## [Your task]
Looking at the listing below, retype exactly the lines starting at the one containing "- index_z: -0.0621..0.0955" and ending at the one containing "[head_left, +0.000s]", both included, and nothing else.

────────────────────────────────────────

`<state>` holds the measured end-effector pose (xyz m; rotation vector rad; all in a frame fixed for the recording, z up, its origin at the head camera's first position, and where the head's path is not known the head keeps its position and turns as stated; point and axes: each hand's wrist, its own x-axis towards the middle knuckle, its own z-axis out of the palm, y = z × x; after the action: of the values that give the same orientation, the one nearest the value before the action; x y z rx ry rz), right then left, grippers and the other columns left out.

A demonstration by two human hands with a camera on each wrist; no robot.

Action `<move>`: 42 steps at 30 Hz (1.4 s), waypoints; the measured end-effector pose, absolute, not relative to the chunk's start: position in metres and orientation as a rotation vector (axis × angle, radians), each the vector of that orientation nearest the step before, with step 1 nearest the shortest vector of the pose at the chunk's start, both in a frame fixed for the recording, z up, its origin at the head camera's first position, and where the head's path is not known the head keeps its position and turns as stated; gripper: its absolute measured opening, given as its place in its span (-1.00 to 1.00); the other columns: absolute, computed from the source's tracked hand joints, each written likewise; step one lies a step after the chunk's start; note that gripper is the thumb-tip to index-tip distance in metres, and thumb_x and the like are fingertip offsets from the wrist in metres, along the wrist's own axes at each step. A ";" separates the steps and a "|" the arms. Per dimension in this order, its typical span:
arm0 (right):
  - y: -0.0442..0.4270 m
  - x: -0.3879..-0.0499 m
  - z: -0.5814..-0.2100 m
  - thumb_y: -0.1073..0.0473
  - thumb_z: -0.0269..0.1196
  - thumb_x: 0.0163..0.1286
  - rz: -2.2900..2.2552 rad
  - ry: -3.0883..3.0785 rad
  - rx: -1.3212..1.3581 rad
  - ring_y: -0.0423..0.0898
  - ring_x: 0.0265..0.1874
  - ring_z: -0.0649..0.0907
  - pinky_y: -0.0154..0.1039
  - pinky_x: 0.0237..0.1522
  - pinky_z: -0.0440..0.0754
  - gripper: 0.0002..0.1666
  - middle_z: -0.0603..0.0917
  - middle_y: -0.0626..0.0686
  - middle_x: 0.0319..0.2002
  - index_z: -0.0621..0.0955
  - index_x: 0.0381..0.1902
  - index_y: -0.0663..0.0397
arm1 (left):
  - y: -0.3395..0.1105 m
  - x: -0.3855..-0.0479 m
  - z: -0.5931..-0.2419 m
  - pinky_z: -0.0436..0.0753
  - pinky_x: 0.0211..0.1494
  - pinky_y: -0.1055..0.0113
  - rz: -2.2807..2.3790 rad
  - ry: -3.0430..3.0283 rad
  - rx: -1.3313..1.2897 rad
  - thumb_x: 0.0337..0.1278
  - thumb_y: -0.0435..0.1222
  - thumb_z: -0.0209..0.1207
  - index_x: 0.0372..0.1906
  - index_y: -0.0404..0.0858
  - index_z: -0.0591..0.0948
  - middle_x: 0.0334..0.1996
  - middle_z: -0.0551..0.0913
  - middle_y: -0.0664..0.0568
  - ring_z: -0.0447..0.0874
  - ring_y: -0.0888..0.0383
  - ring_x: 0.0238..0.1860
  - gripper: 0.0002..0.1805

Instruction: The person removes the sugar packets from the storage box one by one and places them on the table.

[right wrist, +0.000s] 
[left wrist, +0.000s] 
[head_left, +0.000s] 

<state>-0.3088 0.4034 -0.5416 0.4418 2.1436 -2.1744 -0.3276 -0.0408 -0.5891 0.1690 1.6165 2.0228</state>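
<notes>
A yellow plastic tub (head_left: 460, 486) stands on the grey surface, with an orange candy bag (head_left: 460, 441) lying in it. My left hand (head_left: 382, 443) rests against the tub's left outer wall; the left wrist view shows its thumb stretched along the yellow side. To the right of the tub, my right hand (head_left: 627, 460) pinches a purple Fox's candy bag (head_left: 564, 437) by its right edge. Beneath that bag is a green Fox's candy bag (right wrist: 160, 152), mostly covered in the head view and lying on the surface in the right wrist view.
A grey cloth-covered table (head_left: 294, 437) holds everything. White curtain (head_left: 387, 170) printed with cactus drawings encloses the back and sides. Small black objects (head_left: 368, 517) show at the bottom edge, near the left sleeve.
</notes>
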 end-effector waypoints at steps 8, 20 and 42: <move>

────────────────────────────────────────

## [Exercise solution]
  - index_z: -0.0621..0.0955
  - index_x: 0.0381..0.1902
  - index_y: -0.0663..0.0397
arm1 (left):
  - y: -0.3395..0.1105 m
  - x: -0.3855..-0.0479 m
  - z: -0.5931..-0.2419 m
  - pinky_z: -0.0436..0.0753
  - pinky_x: 0.0211..0.1494
  - pinky_y: -0.1055..0.0113
  - rz: -2.2807..2.3790 rad
  - ry: -3.0430..3.0283 rad
  - rx: -1.3313..1.2897 rad
  - thumb_x: 0.0337..0.1278
  - thumb_y: -0.0435..0.1222
  - thumb_z: -0.0209..0.1207
  - index_x: 0.0372..0.1906
  - index_y: -0.0404..0.0858
  - index_z: -0.0591..0.0948
  - middle_x: 0.0334..0.1996
  - middle_z: -0.0551..0.0913
  - middle_y: -0.0664..0.0568
  - ring_z: -0.0447..0.0874
  - ring_y: -0.0888..0.0383
  - ring_x: 0.0238..0.1860
  - gripper: 0.0002..0.1805

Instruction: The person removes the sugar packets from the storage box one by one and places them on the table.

[right wrist, +0.000s] 
[left wrist, +0.000s] 
[head_left, +0.000s] 

That completes the response to the exercise.